1. Introduction
The urea cycle is a metabolic pathway involved in nitrogen detoxification and arginine synthesis [
1]. It requires six enzymes and two transporters [
2]. Any total or partial enzyme deficiency or transport defect in this pathway leads to a urea cycle disorder (UCD), resulting in acute hyperammonemia except for the arginase deficiency [
3].
Hyperammonemia is neurotoxic and can cause irreversible damages in the central nervous system; it has to be considered as a medical emergency [
4]. The initial symptoms of hyperammonemia are hyperventilation with irritability evolving to coma [
1]. Hyperventilation in UCDs is a common early finding which causes respiratory alkalosis. That is thought to result from astrocyte swelling responsible of cerebral edema caused by the accumulation of ammonia, glutamine and other metabolites when osmoregulation is insufficient [
5]. Increasing cerebral edema may result in progressive encephalopathy with hypoventilation and respiratory arrest.

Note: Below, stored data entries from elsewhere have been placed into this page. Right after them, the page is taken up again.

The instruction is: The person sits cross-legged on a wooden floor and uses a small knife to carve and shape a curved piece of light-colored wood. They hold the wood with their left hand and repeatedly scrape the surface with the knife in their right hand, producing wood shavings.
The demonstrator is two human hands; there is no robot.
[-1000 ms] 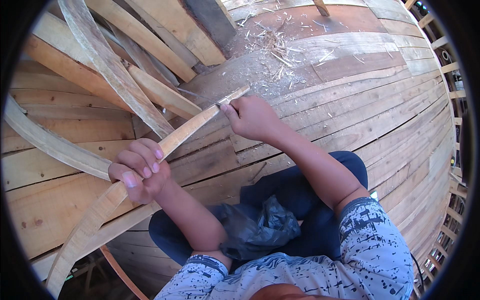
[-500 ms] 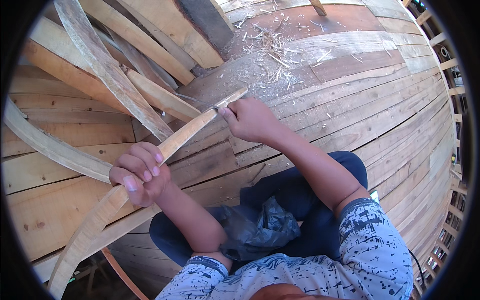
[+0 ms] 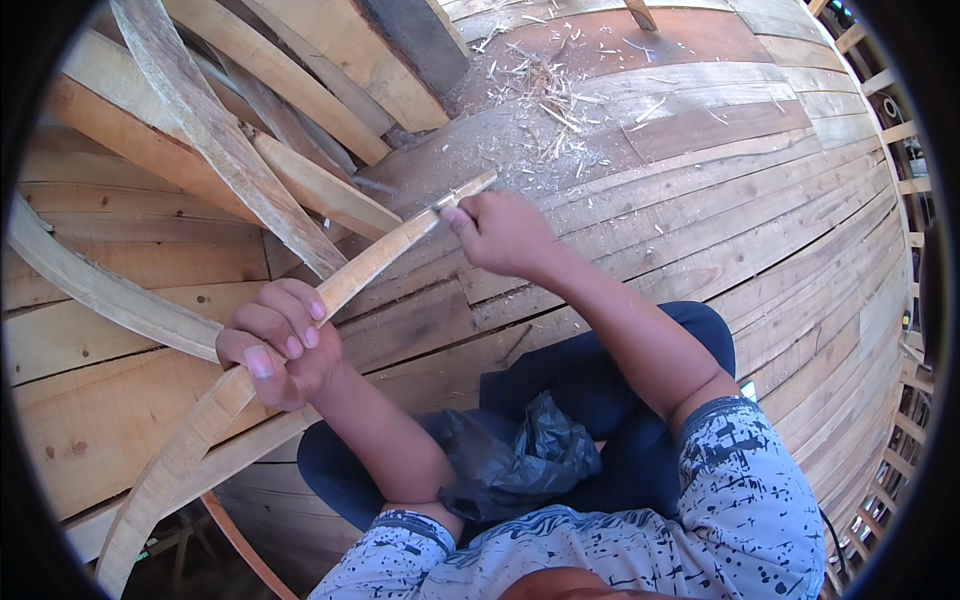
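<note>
On the plank floor lie shavings, upper centre; the left hand grips a seemingly part-shaped strip, remainder unclear, the right hand a blurred tool.

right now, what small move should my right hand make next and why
Probably a light stroke of the thin tool: your right hand holds it across the wooden strip near its far end, and your left hand grips the strip.
</note>
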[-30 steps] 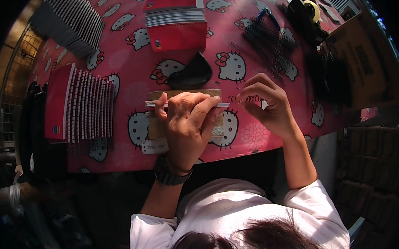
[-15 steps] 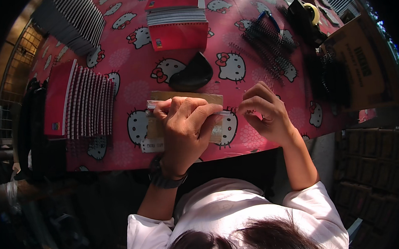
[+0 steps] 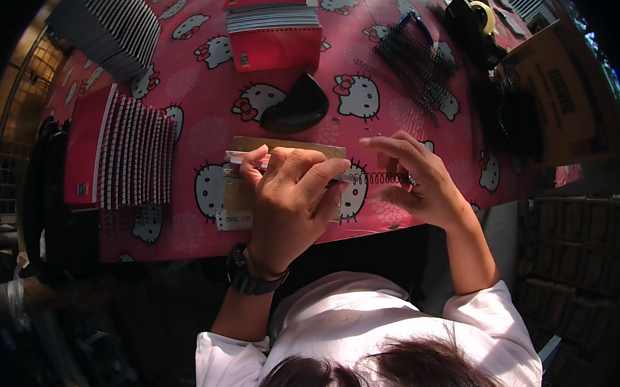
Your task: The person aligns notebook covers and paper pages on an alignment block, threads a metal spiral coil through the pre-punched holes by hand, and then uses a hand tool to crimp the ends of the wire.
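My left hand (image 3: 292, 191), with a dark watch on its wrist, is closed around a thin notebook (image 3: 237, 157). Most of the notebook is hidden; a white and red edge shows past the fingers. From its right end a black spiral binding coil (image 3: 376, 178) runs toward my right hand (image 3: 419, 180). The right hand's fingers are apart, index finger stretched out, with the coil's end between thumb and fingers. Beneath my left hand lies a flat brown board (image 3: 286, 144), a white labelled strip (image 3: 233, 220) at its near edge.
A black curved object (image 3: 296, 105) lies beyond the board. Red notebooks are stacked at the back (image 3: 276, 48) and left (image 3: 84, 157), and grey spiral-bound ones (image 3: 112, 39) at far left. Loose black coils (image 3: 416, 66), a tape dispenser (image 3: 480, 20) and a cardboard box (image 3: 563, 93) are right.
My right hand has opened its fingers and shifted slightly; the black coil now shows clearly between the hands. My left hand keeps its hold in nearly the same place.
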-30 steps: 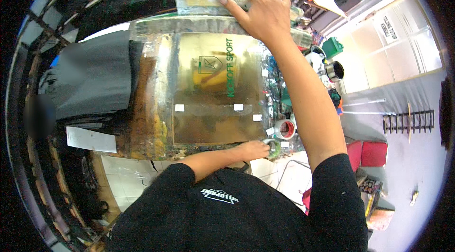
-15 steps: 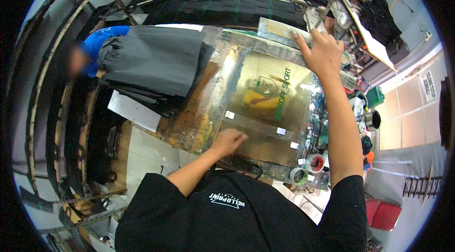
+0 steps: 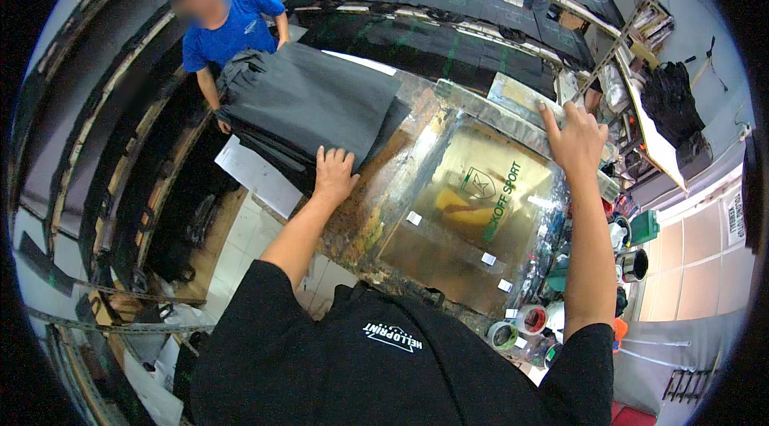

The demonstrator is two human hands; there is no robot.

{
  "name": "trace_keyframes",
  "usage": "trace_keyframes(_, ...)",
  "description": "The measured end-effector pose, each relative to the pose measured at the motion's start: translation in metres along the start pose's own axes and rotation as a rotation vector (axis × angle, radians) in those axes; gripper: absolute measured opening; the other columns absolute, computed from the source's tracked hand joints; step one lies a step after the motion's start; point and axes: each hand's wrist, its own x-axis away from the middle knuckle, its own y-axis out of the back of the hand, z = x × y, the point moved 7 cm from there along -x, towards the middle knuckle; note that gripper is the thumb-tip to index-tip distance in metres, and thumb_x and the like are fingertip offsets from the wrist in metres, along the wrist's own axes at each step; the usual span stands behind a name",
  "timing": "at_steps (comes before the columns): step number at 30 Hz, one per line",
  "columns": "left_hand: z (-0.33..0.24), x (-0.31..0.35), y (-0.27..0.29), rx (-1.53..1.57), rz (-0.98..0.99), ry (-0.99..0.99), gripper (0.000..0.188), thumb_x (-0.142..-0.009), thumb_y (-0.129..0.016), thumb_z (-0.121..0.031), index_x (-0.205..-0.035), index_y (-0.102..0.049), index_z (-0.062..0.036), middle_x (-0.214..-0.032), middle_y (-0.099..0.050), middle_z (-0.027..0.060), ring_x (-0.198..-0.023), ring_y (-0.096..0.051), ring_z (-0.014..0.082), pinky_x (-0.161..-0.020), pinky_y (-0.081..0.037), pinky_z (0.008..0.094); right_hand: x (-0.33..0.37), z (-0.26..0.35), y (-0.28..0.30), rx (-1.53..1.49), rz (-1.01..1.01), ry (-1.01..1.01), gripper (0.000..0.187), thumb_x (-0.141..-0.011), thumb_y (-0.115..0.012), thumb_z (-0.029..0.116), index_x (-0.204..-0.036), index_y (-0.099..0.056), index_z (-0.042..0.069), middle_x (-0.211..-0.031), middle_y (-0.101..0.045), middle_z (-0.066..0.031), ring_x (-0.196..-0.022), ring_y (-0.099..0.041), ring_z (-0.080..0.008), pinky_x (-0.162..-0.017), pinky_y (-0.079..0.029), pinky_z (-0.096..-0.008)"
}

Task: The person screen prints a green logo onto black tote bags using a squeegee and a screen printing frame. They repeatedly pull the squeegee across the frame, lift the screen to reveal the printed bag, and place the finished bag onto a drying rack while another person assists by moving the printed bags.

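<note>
A screen-printing frame (image 3: pixel 581 200) lies over the worktable, with a gold-toned mesh (image 3: pixel 473 242) that bears a green stencil design and a yellow-brown patch. My right hand (image 3: pixel 578 142) is closed over the frame's far right corner, thumb apart from the fingers. Beside its thumb lies a flat squeegee-like board (image 3: pixel 517 94) along the far edge. With fingers stretched out, my left hand (image 3: pixel 335 178) is at the near right edge of a stack of black fabric pieces (image 3: pixel 328 98); whether it presses on them I cannot tell.
Across the table, a co-worker in a blue shirt (image 3: pixel 240 30) has hands at the stack's far left end. A white board (image 3: pixel 256 178) juts out under the stack. Ink tubs (image 3: pixel 531 319) stand at the right edge. Racks (image 3: pixel 432 22) with black sheets line the back.
My left hand has moved from the mesh's near left side out to the stack's edge, and its fingers have opened. My right hand stays on the frame. The view has shifted, showing more of the co-worker.
</note>
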Motion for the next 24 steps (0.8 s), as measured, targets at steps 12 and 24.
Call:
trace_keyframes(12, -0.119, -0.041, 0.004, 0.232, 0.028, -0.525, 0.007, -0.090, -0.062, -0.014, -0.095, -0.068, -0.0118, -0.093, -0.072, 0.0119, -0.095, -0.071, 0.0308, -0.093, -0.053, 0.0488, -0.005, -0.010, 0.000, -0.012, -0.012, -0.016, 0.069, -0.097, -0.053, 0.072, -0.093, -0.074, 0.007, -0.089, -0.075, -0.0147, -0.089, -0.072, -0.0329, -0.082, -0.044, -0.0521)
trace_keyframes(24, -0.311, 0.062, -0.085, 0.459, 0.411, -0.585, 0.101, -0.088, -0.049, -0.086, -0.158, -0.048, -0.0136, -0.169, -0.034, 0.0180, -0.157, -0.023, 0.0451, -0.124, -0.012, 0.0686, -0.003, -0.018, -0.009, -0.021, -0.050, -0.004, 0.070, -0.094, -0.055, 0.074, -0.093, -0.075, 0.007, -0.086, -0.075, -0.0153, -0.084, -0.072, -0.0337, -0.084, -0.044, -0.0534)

Urea cycle disorders have autosomal recessive inheritance pattern except for ornithine transcarbamylase (OTC) deficiency, which is X-linked [
6]. The estimated combined incidence of these disorders is 1/55,000 live births in the USA and in Europe [
7].
The initial presentation can occur at any age; approximately half of all patients are newborns developing symptoms within the first 12 to 48 h after birth. Different factors as catabolism (acute infection, fever, surgery, trauma, fasting) or increased protein intake may trigger the hyperammonemic crisis [
8]. No specific clinical signs could help distinguish the different types of urea cycle defect, except for hyperargininemia (or arginase deficiency), whose clinical manifestations may progressively take hold in affected subjects, such as progressive spastic diplegia (or quadriplegia) as well as ataxia and developmental delay around the age of two to four years [
1].
The diagnosis of UCD can be made either on clinical basis or by neonatal screening in some countries. Newborn screening allows an early diagnosis and intervention even before symptoms appear. Screening programs are essentially based on the Wilson and Jungner criteria [
9] and target illnesses with important health issue whose early diagnosis and treatment can lead to a direct improvement in the patient’s quality of life. However, variations in the criteria for neonatal screening have emerged as a result of technological progress (molecular biology, mass spectrometry), medical advances and even public demand. Thus, the list of diseases that can now be detected in the neonatal period is becoming technically very important and should be constantly updated. Therefore, the number and nature of the screened diseases vary enormously by country [
10]. In Belgium, both the Dutch speaking and the French speaking communities use the Guthrie test for their neonatal screening programs. The list of the diseases to screen is decided by each community, according to their own legal criteria. In the French speaking community, argininosuccinate synthase (ASS) and argininosuccinate lyase (ASL) deficiencies can be detected but are not routinely requested. Carbamoyl-phosphate synthase 1 (CPS1) and OTC deficiencies are more difficult to detect because their metabolites are technically difficult to quantify [
10].
We report three cases of newborns with irritability, tachypnea and feeding problems. Their initial blood gas analysis showed respiratory alkalosis, thus suggesting hyperammonemia. This observation allowed a rapid diagnostic orientation with adequate therapeutic management.
2. Case Reports
The three reported patients were admitted to neonatal or pediatric intensive care units between April and October 2017.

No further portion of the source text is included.